Re: [Zope3-dev] Roadmap for Zope 3.4

2006-09-12 Thread Jim Fulton


On Sep 12, 2006, at 8:40 AM, Martijn Faassen wrote:


Jim Fulton wrote:

On Sep 12, 2006, at 5:25 AM, Martijn Faassen wrote:

[snip]
Anyway, if the Gnome project can do time-based releases *on the  
date* we should be able to do it too.

Maybe they have more volunteers.


Yes. They also have a *lot* more to release. Their release story is  
also massively more complicated than ours. And they release, on the  
day they say they will release. It's too easy to say they do this  
because they had sufficient amounts of volunteers.


All I know is that we don't have enough volunteers.  Too few of us do  
way too much of the work,



I don't think our problem has been perfectionism.  I think our  
problem has been a lack of will to fix things in a timely manner.


One problem we have is getting things to be tested.  It hardly  
motivates people to test for and report bugs if their reports  
don't affect he release.
I think we have a serious problem that needs to be addressed.  I  
don't think the right way to address it is to release despite  
known serious bugs.  Note that some judgement goes into  
considering whether a bug is serious enough to block a release.   
We don't block a release for just any bug.

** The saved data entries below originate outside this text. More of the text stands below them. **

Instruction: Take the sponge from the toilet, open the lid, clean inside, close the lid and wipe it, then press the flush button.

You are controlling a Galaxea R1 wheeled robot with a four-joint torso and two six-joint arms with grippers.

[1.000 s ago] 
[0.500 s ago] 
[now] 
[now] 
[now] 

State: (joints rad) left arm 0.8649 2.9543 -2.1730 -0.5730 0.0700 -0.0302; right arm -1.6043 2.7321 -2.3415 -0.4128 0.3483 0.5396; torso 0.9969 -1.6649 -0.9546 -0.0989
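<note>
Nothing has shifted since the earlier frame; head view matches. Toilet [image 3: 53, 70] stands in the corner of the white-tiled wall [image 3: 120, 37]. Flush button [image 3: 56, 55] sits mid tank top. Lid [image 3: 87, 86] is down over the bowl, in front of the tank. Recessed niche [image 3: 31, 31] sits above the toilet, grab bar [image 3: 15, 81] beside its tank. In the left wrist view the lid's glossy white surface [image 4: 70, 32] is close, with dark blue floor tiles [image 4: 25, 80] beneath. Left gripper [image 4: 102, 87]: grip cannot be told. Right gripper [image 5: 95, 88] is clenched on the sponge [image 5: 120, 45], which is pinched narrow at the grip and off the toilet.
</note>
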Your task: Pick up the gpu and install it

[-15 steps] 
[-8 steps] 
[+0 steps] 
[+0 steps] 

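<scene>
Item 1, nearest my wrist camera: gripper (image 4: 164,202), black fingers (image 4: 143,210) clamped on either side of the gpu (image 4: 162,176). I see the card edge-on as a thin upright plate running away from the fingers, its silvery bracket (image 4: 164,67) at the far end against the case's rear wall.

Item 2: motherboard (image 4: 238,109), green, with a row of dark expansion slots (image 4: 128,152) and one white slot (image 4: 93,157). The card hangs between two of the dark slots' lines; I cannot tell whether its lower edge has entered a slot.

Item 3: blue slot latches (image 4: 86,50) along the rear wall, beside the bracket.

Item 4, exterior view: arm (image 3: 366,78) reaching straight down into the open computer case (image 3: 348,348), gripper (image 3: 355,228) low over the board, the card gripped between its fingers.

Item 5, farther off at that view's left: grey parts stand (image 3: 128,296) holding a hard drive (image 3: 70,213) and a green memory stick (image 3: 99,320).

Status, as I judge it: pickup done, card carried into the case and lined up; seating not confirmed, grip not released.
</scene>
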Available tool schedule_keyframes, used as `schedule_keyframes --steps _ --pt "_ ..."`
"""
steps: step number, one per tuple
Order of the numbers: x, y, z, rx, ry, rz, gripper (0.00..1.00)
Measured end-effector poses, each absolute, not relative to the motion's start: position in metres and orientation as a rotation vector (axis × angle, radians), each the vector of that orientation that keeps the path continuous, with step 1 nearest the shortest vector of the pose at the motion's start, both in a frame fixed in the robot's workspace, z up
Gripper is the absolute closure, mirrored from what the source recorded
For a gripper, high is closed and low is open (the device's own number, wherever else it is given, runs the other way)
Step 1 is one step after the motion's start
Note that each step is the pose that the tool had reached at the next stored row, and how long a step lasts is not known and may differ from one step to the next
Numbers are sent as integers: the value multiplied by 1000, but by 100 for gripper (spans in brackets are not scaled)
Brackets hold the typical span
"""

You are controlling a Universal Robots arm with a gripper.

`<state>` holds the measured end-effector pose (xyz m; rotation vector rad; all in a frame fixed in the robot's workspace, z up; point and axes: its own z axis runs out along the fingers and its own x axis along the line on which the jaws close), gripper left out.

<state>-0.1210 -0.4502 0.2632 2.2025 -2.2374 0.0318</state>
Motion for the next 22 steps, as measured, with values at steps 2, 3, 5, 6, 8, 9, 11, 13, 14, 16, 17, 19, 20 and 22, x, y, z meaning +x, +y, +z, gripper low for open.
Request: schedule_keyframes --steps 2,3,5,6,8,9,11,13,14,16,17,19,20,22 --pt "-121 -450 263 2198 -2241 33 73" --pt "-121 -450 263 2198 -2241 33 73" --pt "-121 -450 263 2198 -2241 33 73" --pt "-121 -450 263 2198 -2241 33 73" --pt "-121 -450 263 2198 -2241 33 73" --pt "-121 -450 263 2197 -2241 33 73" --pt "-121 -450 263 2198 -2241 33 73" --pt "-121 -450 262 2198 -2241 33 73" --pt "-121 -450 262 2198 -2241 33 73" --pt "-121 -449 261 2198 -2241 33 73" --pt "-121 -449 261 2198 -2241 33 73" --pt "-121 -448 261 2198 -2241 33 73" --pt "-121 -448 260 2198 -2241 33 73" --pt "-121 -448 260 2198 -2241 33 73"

Before a release, bug triaging needs to take place.


Which we do.

I recall you saying we defer bugs too often and bugs never get  
fixed, so we should stop doing any feature work until all bugs are  
fixed, etc.


We should. We have yet to do this.  As I mentioned in another note,  
we should prevent new features at the beginning of a release cycle  
until we've caught up on past bugs.


Trying to address old bugs was not responsible for the delays in the  
3.3 release.



I call that perfectionistic.


Then your idea of perfection and mine are far apart. Letting bugs  
languish for months or even years is not acceptable.  Ignoreing bugs  
reported during beta testing, when we get too little testing to begin  
with is unacceptable.





I think we have been blocking this release with a selection of bugs  
that included quite a few that weren't absolutely critical.


Name a few.

I would suggest we triage bugs a lot more aggressively instead. I  
say this as someone who spent a few afternoons staring at Zope 3  
bugs trying to get them out of the way.


I've spent way more than a few afternoons.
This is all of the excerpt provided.